— REQUIRED WORK —
Transcribe exactly the lines below that begin at the line with "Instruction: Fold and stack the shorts" and stop after the line with "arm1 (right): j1", leaving out every picture.

— STORED DATA —
==*==
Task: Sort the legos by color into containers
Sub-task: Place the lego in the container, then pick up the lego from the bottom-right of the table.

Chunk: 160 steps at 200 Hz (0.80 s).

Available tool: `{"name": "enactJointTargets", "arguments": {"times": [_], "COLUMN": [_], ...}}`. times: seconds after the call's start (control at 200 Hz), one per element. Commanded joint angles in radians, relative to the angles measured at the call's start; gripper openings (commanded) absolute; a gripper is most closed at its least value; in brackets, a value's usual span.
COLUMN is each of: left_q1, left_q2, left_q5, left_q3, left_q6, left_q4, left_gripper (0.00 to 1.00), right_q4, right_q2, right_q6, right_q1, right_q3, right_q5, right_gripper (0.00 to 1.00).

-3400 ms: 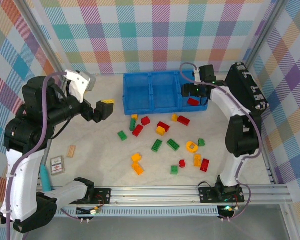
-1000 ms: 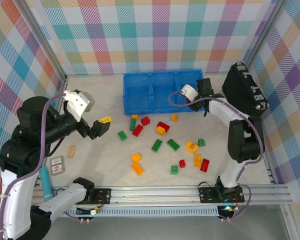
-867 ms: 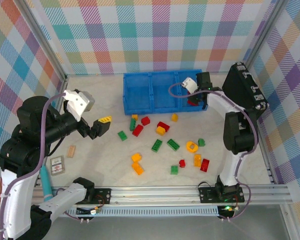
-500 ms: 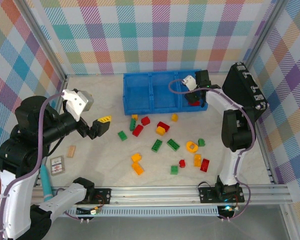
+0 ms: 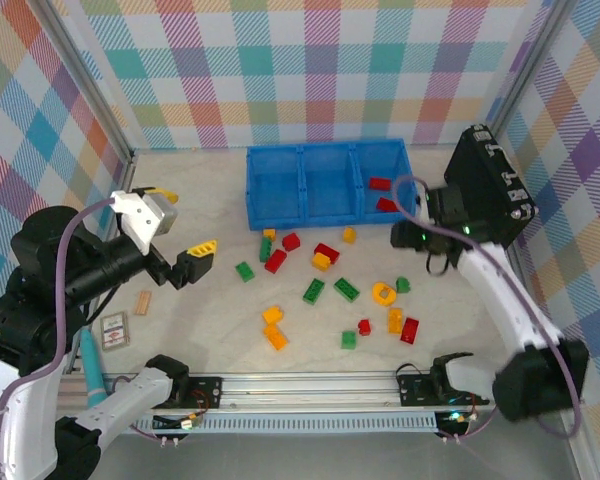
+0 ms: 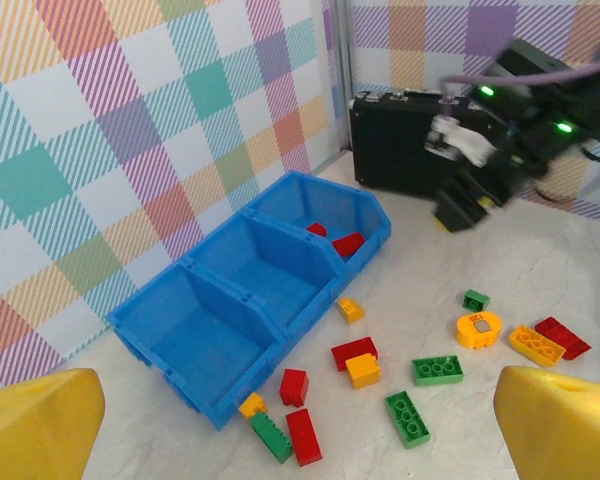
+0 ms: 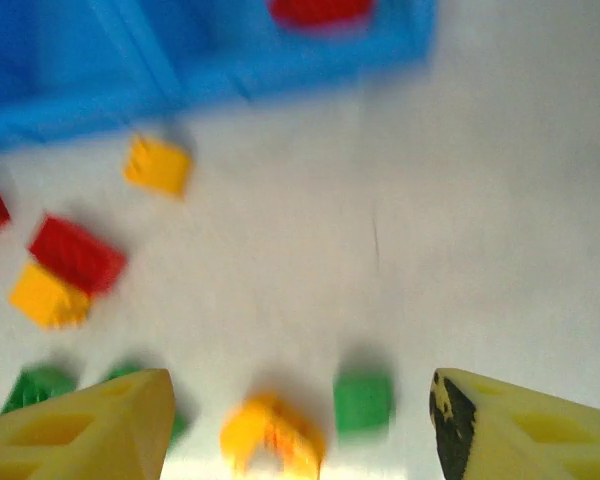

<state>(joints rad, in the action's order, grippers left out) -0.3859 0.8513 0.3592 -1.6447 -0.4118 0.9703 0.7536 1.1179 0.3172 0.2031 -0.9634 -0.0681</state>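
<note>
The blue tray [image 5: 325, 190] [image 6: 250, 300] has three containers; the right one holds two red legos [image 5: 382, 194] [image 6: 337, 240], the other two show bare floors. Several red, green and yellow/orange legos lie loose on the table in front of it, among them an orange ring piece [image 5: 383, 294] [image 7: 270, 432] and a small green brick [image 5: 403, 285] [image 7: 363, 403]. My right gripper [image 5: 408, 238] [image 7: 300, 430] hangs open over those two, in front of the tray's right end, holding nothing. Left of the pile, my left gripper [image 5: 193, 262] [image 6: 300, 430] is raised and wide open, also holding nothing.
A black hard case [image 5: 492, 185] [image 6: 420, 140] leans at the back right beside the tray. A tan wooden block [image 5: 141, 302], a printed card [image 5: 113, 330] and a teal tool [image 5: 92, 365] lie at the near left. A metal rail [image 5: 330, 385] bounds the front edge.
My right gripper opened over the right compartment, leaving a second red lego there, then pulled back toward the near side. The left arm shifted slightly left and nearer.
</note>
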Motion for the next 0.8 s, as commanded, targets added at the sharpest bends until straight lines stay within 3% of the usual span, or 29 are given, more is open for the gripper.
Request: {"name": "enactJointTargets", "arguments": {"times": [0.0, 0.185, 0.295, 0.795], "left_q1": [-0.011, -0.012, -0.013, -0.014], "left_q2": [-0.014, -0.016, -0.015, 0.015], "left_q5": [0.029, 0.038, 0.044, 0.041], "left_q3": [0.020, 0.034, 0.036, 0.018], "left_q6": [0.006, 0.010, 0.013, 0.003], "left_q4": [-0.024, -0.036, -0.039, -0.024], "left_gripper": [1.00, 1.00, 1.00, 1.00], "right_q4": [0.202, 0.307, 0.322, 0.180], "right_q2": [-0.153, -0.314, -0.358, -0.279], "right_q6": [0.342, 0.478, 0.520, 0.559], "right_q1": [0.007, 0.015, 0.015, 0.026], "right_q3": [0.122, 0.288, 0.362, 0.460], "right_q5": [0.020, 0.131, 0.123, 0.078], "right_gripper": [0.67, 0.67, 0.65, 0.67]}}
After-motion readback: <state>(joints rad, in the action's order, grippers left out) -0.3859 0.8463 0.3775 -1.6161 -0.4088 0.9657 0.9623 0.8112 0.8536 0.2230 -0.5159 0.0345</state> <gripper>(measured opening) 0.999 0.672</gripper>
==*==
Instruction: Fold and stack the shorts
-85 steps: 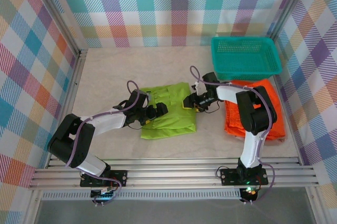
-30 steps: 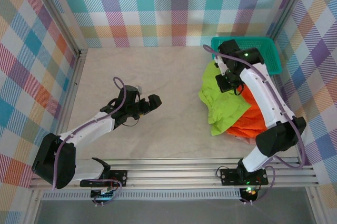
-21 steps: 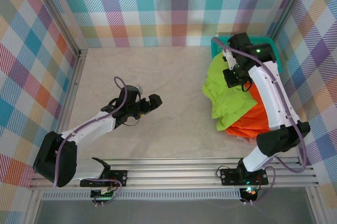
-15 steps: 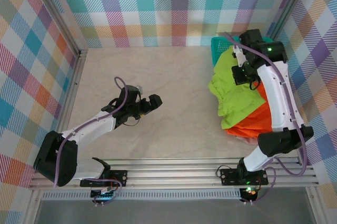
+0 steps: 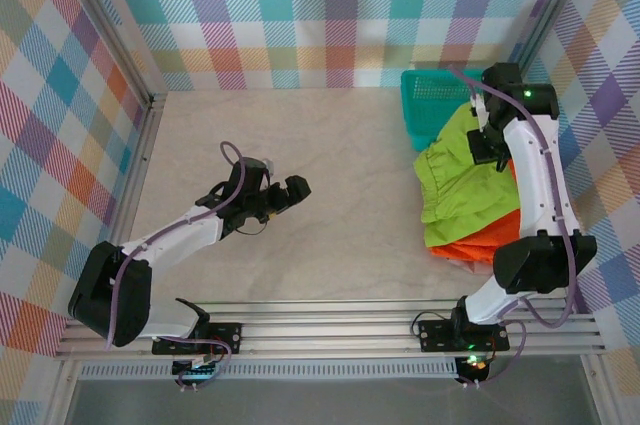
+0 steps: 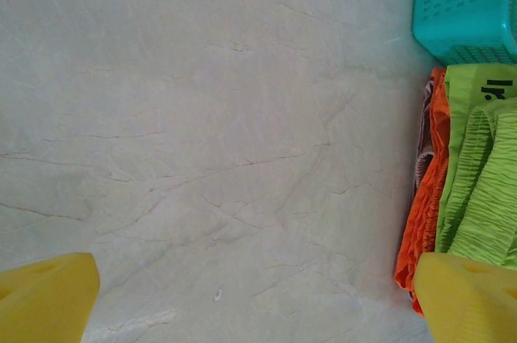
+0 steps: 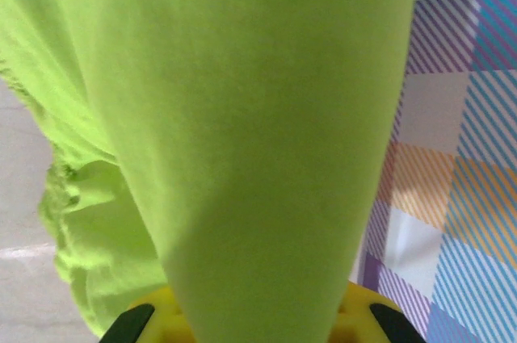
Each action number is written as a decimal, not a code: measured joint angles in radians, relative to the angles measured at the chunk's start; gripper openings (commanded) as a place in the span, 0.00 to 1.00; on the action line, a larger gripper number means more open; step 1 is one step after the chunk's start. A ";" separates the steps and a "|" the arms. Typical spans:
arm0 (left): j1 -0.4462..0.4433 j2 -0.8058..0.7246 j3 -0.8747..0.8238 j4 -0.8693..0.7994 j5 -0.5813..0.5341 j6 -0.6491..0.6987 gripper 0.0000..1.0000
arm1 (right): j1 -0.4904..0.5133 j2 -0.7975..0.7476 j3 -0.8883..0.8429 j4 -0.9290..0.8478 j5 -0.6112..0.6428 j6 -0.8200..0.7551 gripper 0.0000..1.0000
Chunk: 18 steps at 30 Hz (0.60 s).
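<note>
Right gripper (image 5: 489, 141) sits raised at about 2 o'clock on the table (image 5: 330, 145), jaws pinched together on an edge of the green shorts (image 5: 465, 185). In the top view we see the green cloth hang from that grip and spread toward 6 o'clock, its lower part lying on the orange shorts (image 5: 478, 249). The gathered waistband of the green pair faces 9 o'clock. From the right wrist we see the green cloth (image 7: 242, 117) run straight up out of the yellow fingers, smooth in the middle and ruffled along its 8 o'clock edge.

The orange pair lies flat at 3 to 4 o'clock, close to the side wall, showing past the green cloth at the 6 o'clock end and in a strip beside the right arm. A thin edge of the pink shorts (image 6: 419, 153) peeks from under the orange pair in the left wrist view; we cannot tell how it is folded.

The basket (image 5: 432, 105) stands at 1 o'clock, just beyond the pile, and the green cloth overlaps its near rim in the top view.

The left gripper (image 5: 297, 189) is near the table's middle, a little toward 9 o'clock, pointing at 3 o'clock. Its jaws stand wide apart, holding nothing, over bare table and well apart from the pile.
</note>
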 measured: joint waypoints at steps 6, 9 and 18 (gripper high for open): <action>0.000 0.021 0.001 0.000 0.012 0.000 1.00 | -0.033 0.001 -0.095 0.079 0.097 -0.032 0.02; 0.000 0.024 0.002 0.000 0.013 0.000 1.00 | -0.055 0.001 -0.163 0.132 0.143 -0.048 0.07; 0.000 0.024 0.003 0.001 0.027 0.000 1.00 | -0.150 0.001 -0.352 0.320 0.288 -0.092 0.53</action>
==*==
— EXERCISE SOLUTION —
Instruction: Fold and stack the shorts
-85 steps: 
-30 steps: 
-21 steps: 
-15 steps: 
+0 steps: 
+0 steps: 
+0 steps: 
Each action number is written as a decimal, not a code: measured joint angles in radians, relative to the angles measured at the chunk's start; gripper openings (commanded) as a place in the span, 0.00 to 1.00; on the action line, a larger gripper number means more open; step 1 is one step after the chunk's start. A ";" separates the steps and a "|" the arms. Typical spans:
arm0 (left): j1 -0.4462..0.4433 j2 -0.8058..0.7246 j3 -0.8747..0.8238 j4 -0.8693..0.7994 j5 -0.5813..0.5341 j6 -0.6491..0.6987 gripper 0.0000..1.0000
arm1 (right): j1 -0.4904..0.5133 j2 -0.7975..0.7476 j3 -0.8883..0.8429 j4 -0.9290..0.8478 j5 -0.6112..0.6428 j6 -0.8200..0.7551 gripper 0.0000..1.0000

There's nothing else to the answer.